• _Dataset excerpt_
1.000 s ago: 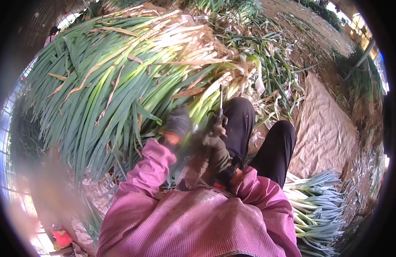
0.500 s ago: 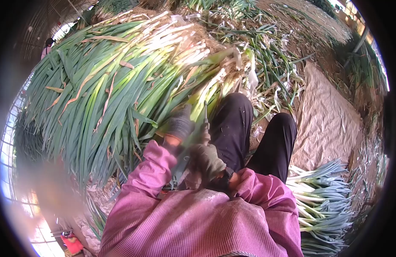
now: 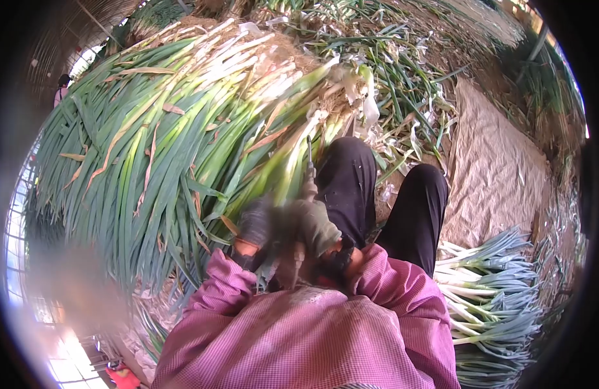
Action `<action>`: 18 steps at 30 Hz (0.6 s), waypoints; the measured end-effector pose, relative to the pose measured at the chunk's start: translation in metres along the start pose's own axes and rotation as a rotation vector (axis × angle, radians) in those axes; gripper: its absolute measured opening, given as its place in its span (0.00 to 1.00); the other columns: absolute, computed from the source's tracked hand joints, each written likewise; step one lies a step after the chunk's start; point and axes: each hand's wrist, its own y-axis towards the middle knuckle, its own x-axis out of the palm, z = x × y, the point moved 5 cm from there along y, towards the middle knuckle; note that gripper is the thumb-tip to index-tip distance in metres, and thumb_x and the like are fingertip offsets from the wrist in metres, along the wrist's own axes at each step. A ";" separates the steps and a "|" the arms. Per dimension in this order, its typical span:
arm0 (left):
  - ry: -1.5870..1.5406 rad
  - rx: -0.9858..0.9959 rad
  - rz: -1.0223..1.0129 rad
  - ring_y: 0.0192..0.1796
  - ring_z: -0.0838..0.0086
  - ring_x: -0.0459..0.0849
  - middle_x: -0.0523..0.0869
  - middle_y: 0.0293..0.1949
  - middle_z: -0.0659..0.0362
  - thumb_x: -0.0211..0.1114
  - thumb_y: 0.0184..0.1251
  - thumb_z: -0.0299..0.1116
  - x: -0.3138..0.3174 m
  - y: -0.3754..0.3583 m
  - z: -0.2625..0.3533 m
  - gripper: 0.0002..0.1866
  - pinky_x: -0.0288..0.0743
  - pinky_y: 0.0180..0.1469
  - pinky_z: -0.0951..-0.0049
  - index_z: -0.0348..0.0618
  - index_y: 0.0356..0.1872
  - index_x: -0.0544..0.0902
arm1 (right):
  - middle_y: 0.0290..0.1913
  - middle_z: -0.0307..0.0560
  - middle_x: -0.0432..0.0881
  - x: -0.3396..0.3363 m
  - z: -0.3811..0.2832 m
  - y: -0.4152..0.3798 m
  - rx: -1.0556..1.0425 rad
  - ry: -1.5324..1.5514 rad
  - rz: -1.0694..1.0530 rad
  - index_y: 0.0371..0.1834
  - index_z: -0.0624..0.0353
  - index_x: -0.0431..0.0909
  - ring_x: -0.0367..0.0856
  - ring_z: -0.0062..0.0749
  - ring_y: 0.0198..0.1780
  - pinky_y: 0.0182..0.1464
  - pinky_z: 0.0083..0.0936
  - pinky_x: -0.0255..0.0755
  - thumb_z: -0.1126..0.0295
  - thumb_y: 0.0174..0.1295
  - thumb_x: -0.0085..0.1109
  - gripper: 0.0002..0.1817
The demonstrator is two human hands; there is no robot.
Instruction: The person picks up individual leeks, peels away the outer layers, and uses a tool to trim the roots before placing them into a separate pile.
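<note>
My right hand (image 3: pixel 317 228), in a grey-green work glove, is closed around a blow gun (image 3: pixel 309 185) whose thin metal nozzle points away from me toward the leeks. My left hand (image 3: pixel 254 223), in a dark ribbed glove, is just beside it at the lower edge of the heap. Its fingers are smeared by a dark blur between the hands, so I cannot tell what they hold. A pale leek stalk (image 3: pixel 293 152) slants up from near the hands, roots at the far end. The big heap of long green leeks (image 3: pixel 157 155) spreads to the left.
My bent knees (image 3: pixel 348 172) are right of the heap. Stripped leaves (image 3: pixel 403 84) litter the ground beyond. A tan cloth (image 3: pixel 497 168) lies to the right, above trimmed leeks (image 3: pixel 484 292). A person (image 3: pixel 61 89) is far left; red clothing (image 3: pixel 122 376) shows at lower left.
My left hand has drawn back toward my body, down and left from the leek stalks. My right hand stays nearly in place with the blow gun. The view has shifted slightly.
</note>
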 end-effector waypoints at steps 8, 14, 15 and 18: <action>-0.048 -0.123 -0.146 0.40 0.43 0.82 0.83 0.34 0.40 0.67 0.57 0.35 -0.008 0.006 0.012 0.17 0.75 0.39 0.51 0.37 0.45 0.80 | 0.28 0.39 0.80 -0.013 -0.039 0.025 0.012 0.068 0.026 0.32 0.60 0.80 0.80 0.26 0.30 0.32 0.24 0.75 0.71 0.63 0.57 0.06; -0.553 -0.115 -0.096 0.31 0.62 0.84 0.85 0.30 0.55 0.69 0.59 0.36 0.017 0.012 -0.025 0.14 0.76 0.35 0.63 0.37 0.42 0.82 | 0.27 0.37 0.76 -0.013 -0.040 0.023 0.090 0.193 0.037 0.33 0.63 0.79 0.75 0.26 0.27 0.29 0.24 0.70 0.69 0.67 0.54 0.10; -0.737 -0.191 -0.135 0.30 0.67 0.83 0.85 0.30 0.59 0.68 0.60 0.36 0.015 0.014 -0.026 0.13 0.76 0.34 0.66 0.38 0.42 0.83 | 0.27 0.38 0.76 -0.010 -0.029 0.023 0.061 0.104 0.007 0.34 0.64 0.79 0.75 0.27 0.27 0.29 0.24 0.70 0.69 0.68 0.53 0.10; -1.230 -0.528 -0.296 0.29 0.82 0.80 0.83 0.32 0.67 0.66 0.64 0.35 -0.024 0.027 0.000 0.10 0.74 0.32 0.75 0.41 0.42 0.83 | 0.31 0.42 0.77 0.006 -0.020 -0.002 0.152 0.059 0.025 0.41 0.65 0.77 0.76 0.29 0.30 0.32 0.27 0.71 0.71 0.62 0.57 0.09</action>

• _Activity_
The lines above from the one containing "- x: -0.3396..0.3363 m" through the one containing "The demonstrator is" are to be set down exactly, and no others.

• _Solution below_
  - x: -0.3396..0.3363 m
  - z: -0.3811..0.2832 m
  - y: -0.4152..0.3798 m
  - rx: -1.0556..1.0425 rad
  - ry: -1.5324..1.5514 rad
  - rz: -1.0694..1.0530 rad
  - index_y: 0.0371..0.1834
  - index_z: -0.0624..0.0353
  - index_x: -0.0431..0.0909
  - ring_x: -0.0367..0.0856
  - ring_z: -0.0062..0.0749
  - ring_y: 0.0198..0.1780
  - pinky_y: 0.0182..0.1464
  - pinky_z: 0.0083..0.0936
  - pinky_x: -0.0255..0.0755
  - thumb_z: -0.1126..0.0295
  - thumb_y: 0.0174..0.1295
  - thumb_x: -0.0085..0.1109
  - gripper: 0.0002..0.1817
The demonstrator is two human hands; there is no robot.

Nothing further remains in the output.